**EXERCISE DESCRIPTION**
Copy every entry word for word, but skip the pictures.

**MATERIAL PROVIDED**
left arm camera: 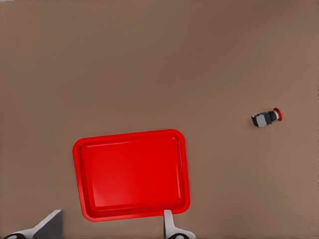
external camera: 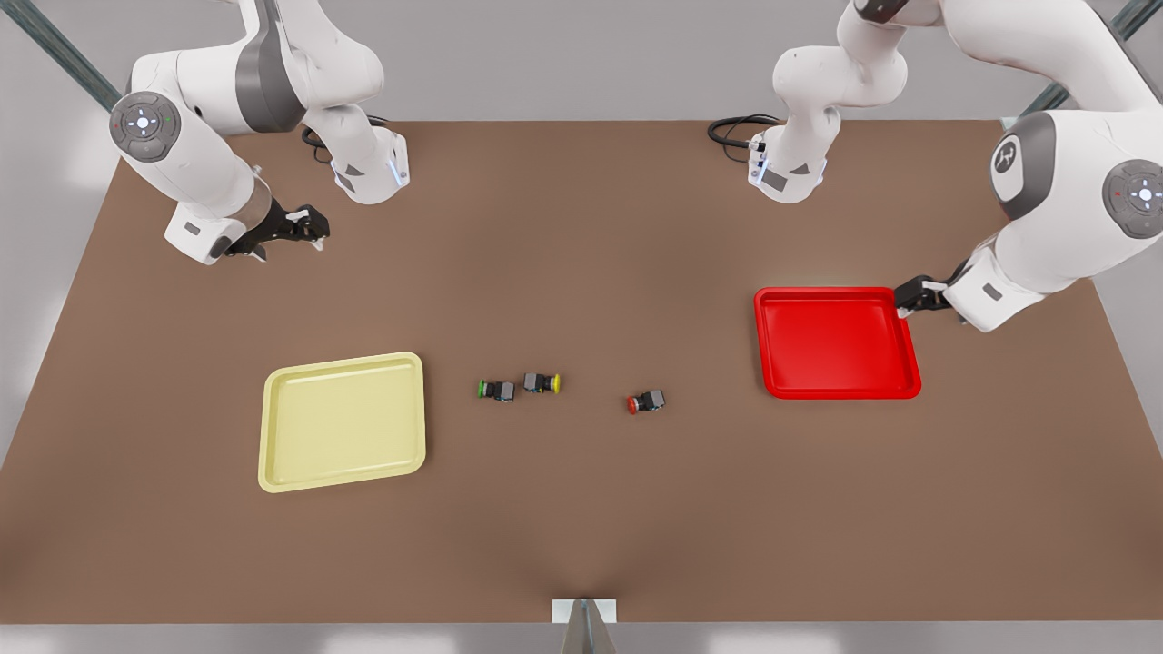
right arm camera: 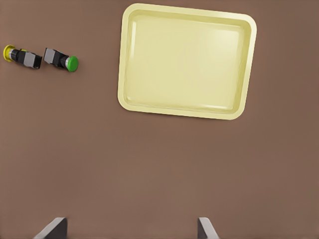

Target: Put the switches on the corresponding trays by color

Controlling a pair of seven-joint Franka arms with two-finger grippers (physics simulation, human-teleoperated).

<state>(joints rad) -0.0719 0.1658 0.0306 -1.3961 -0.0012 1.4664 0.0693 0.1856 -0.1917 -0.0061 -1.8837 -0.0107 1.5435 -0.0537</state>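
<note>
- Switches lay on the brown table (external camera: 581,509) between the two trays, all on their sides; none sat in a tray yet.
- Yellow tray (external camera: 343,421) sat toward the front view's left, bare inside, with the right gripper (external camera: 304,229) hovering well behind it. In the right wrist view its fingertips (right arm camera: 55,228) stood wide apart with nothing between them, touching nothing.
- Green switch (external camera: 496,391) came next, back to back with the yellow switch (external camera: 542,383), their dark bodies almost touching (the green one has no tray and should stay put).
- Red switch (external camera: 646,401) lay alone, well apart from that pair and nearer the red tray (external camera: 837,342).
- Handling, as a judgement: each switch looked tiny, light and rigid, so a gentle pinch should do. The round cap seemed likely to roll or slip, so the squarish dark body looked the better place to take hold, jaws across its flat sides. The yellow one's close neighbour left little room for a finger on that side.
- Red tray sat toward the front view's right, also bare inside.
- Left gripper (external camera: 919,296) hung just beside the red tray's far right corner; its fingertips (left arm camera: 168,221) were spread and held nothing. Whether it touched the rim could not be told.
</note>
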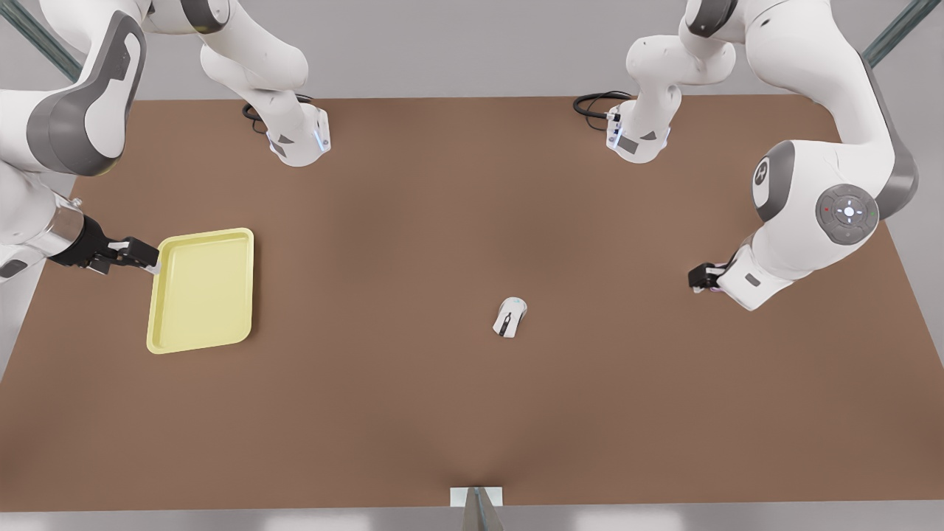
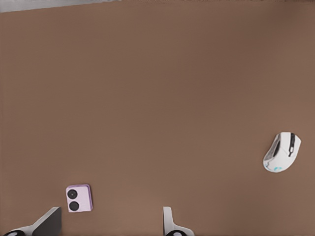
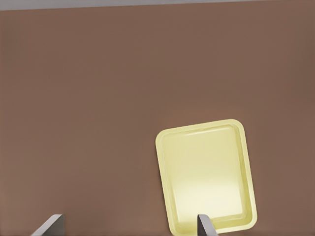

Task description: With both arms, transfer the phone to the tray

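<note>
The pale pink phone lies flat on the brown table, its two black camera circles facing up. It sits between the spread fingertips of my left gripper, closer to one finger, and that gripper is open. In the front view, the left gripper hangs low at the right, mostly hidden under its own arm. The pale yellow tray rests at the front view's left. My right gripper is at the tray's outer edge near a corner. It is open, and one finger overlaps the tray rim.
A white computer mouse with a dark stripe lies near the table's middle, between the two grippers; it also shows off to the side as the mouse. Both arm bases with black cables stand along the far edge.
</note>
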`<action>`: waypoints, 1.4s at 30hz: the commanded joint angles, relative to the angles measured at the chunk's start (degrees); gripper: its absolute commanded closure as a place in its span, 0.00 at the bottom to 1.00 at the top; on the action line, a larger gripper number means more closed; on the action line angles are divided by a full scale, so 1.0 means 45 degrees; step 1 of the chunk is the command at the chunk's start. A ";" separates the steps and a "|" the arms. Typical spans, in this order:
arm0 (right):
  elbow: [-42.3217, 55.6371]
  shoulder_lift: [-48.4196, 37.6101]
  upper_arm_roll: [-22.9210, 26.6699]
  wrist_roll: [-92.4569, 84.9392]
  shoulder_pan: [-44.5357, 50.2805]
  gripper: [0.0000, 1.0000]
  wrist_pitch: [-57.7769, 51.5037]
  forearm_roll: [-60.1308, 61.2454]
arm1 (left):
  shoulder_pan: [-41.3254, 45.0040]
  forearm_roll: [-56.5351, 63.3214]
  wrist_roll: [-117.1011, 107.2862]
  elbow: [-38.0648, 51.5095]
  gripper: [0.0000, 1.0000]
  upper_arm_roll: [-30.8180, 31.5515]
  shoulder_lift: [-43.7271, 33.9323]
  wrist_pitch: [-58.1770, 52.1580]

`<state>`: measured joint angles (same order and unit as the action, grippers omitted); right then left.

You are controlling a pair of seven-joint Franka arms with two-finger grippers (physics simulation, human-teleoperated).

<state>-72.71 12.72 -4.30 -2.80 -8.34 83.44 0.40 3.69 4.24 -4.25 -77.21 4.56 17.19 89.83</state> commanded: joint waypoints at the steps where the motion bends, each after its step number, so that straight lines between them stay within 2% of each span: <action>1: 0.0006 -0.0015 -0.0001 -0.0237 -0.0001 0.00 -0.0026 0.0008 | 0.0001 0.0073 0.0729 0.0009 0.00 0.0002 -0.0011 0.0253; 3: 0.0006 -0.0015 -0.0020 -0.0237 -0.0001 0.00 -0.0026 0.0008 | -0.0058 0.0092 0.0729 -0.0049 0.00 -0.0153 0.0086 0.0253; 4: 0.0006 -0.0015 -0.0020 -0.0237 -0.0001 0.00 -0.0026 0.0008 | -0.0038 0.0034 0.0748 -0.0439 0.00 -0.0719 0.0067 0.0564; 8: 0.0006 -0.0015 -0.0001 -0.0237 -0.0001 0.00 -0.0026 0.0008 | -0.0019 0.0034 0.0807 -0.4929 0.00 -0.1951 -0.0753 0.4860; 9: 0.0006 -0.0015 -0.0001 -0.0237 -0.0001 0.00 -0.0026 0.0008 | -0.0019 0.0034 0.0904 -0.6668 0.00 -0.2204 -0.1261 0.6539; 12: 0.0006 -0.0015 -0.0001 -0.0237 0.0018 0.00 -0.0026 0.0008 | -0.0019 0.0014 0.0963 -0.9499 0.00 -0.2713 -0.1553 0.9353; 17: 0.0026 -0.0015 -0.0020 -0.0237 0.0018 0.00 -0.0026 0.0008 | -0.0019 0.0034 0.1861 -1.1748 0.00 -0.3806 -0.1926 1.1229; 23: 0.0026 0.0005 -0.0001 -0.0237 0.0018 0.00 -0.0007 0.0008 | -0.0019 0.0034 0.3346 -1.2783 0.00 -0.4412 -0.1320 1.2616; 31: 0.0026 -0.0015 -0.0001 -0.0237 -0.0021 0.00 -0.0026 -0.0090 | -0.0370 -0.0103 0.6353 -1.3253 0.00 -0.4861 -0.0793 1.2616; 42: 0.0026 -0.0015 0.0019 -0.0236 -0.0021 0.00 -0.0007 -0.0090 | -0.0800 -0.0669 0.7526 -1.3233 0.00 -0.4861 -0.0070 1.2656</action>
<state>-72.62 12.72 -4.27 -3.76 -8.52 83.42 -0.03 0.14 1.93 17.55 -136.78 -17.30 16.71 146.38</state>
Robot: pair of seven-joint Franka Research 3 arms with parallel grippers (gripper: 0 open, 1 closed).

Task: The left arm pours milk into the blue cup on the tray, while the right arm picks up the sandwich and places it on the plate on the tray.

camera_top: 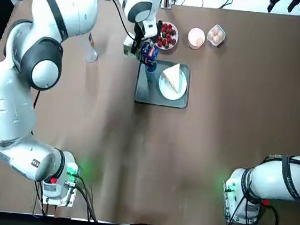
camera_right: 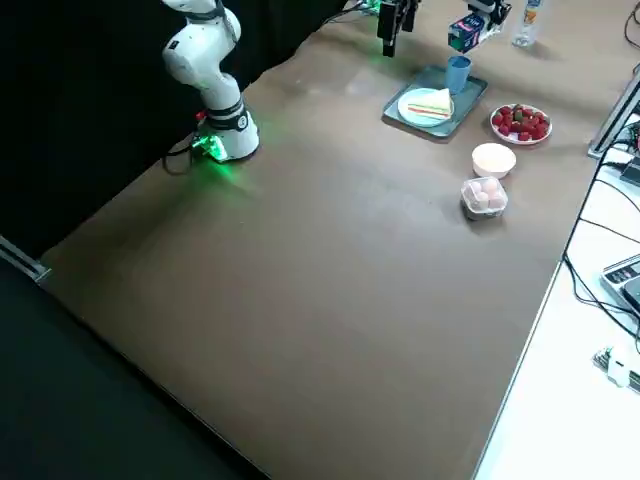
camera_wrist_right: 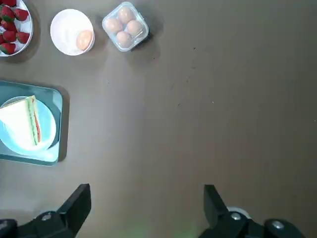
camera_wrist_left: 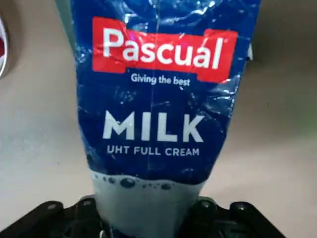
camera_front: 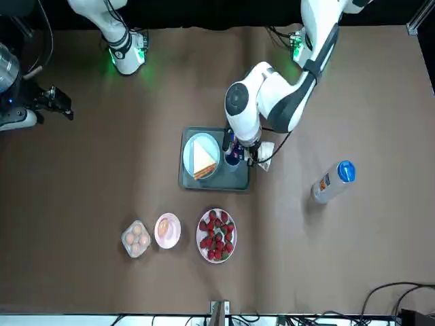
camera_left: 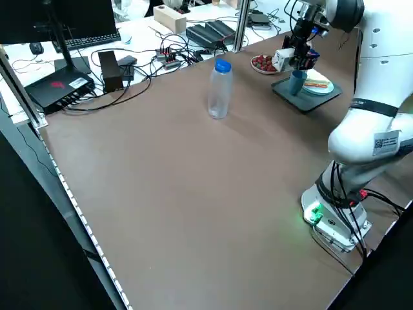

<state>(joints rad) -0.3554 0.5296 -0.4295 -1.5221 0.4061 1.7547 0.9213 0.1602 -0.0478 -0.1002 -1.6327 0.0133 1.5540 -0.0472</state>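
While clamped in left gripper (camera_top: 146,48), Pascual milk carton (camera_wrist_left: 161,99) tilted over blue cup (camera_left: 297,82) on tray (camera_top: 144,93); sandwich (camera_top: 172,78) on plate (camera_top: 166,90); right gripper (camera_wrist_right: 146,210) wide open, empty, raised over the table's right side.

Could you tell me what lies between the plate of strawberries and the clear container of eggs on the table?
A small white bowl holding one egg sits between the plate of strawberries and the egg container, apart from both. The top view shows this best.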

**PROBLEM SOLUTION**
left arm camera: 
external camera: 
right arm camera: 

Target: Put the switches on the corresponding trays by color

Controlling a pair of seven-joint Franka arms with two-finger grippers (physics simulation, human-teleoperated).

<state>(joints rad) -0.0719 0.1658 0.0306 -1.3961 -0.0012 1.4664 0.0693 0.1856 -0.1917 -0.0061 -1.8837 -0.0107 1.5435 -0.0537</state>
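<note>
- Switches lay on the brown table (external camera: 581,509) between the two trays, all on their sides; none sat in a tray yet.
- Yellow tray (external camera: 343,421) sat toward the front view's left, bare inside, with the right gripper (external camera: 304,229) hovering well behind it. In the right wrist view its fingertips (right arm camera: 55,228) stood wide apart with nothing between them, touching nothing.
- Green switch (external camera: 496,391) came next, back to back with the yellow switch (external camera: 542,383), their dark bodies almost touching (the green one has no tray and should stay put).
- Red switch (external camera: 646,401) lay alone, well apart from that pair and nearer the red tray (external camera: 837,342).
- Handling, as a judgement: each switch looked tiny, light and rigid, so a gentle pinch should do. The round cap seemed likely to roll or slip, so the squarish dark body looked the better place to take hold, jaws across its flat sides. The yellow one's close neighbour left little room for a finger on that side.
- Red tray sat toward the front view's right, also bare inside.
- Left gripper (external camera: 919,296) hung just beside the red tray's far right corner; its fingertips (left arm camera: 168,221) were spread and held nothing. Whether it touched the rim could not be told.
</note>
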
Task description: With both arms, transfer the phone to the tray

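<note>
The pale pink phone lies flat on the brown table, its two black camera circles facing up. It sits between the spread fingertips of my left gripper, closer to one finger, and that gripper is open. In the front view, the left gripper hangs low at the right, mostly hidden under its own arm. The pale yellow tray rests at the front view's left. My right gripper is at the tray's outer edge near a corner. It is open, and one finger overlaps the tray rim.
A white computer mouse with a dark stripe lies near the table's middle, between the two grippers; it also shows off to the side as the mouse. Both arm bases with black cables stand along the far edge.
</note>
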`<action>`: waypoints, 1.4s at 30hz: the commanded joint angles, relative to the angles measured at the chunk's start (degrees); gripper: its absolute commanded closure as a place in its span, 0.00 at the bottom to 1.00 at the top; on the action line, a larger gripper number means more closed; on the action line angles are divided by a full scale, so 1.0 means 45 degrees; step 1 of the chunk is the command at the chunk's start. A ";" separates the steps and a "|" the arms. Typical spans, in this order:
arm0 (right):
  elbow: [-42.3217, 55.6371]
  shoulder_lift: [-48.4196, 37.6101]
  upper_arm_roll: [-22.9210, 26.6699]
  wrist_roll: [-92.4569, 84.9392]
  shoulder_pan: [-44.5357, 50.2805]
  gripper: [0.0000, 1.0000]
  wrist_pitch: [-57.7769, 51.5037]
  forearm_roll: [-60.1308, 61.2454]
arm1 (left):
  shoulder_pan: [-41.3254, 45.0040]
  forearm_roll: [-56.5351, 63.3214]
  wrist_roll: [-117.1011, 107.2862]
  elbow: [-38.0648, 51.5095]
  gripper: [0.0000, 1.0000]
  upper_arm_roll: [-30.8180, 31.5515]
  shoulder_lift: [-43.7271, 33.9323]
  wrist_pitch: [-58.1770, 52.1580]

`<state>`: measured joint angles (same order and unit as the action, grippers omitted); right then left.

You are controlling a pair of seven-joint Franka arms with two-finger grippers (physics simulation, human-teleoperated).

<state>-72.71 12.72 -4.30 -2.80 -8.34 83.44 0.40 3.69 4.24 -4.25 -77.21 4.56 17.19 89.83</state> commanded: joint waypoints at the steps where the motion bends, each after its step number, so that straight lines between them stay within 2% of each span: <action>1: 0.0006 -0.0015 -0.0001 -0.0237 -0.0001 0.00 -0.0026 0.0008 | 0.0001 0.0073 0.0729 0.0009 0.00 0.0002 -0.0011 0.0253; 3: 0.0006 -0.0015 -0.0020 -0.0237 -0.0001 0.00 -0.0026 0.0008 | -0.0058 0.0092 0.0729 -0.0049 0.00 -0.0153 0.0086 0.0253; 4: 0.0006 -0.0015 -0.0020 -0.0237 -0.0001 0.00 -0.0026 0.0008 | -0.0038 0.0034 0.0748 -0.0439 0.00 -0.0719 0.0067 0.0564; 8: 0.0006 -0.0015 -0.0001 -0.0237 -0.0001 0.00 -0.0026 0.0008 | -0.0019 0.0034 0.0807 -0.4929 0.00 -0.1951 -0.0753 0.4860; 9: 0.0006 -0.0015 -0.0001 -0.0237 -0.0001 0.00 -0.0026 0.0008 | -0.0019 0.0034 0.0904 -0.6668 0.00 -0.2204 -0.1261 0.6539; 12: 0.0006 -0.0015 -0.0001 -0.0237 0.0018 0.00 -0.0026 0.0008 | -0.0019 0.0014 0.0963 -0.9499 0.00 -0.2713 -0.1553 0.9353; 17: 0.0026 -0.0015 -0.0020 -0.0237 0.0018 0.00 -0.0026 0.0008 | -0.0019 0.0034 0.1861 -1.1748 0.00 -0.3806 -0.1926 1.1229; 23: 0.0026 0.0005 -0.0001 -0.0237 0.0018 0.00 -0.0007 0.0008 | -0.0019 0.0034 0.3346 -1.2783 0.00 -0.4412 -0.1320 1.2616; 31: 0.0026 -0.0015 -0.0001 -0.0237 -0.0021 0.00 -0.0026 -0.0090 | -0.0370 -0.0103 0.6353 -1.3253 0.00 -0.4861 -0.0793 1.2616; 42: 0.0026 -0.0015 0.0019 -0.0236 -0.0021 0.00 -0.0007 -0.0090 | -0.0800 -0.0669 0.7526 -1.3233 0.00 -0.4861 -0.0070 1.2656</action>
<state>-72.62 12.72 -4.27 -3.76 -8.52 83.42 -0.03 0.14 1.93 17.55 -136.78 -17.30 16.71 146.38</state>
Robot: pair of seven-joint Franka Research 3 arms with parallel grippers (gripper: 0 open, 1 closed).

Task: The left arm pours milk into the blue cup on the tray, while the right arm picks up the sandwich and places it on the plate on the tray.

camera_top: 
camera_right: 
camera_wrist_right: 
camera_wrist_left: 
camera_front: 
camera_left: 

<state>(joints rad) -0.3554 0.5296 -0.4295 -1.5221 0.4061 1.7547 0.9213 0.1602 -0.0478 -0.1002 -1.6327 0.0133 1.5540 -0.0472</state>
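While clamped in left gripper (camera_top: 146,48), Pascual milk carton (camera_wrist_left: 161,99) tilted over blue cup (camera_left: 297,82) on tray (camera_top: 144,93); sandwich (camera_top: 172,78) on plate (camera_top: 166,90); right gripper (camera_wrist_right: 146,210) wide open, empty, raised over the table's right side.

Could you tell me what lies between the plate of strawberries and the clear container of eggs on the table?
A small white bowl holding one egg sits between the plate of strawberries and the egg container, apart from both. The top view shows this best.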

What has been written completes the answer.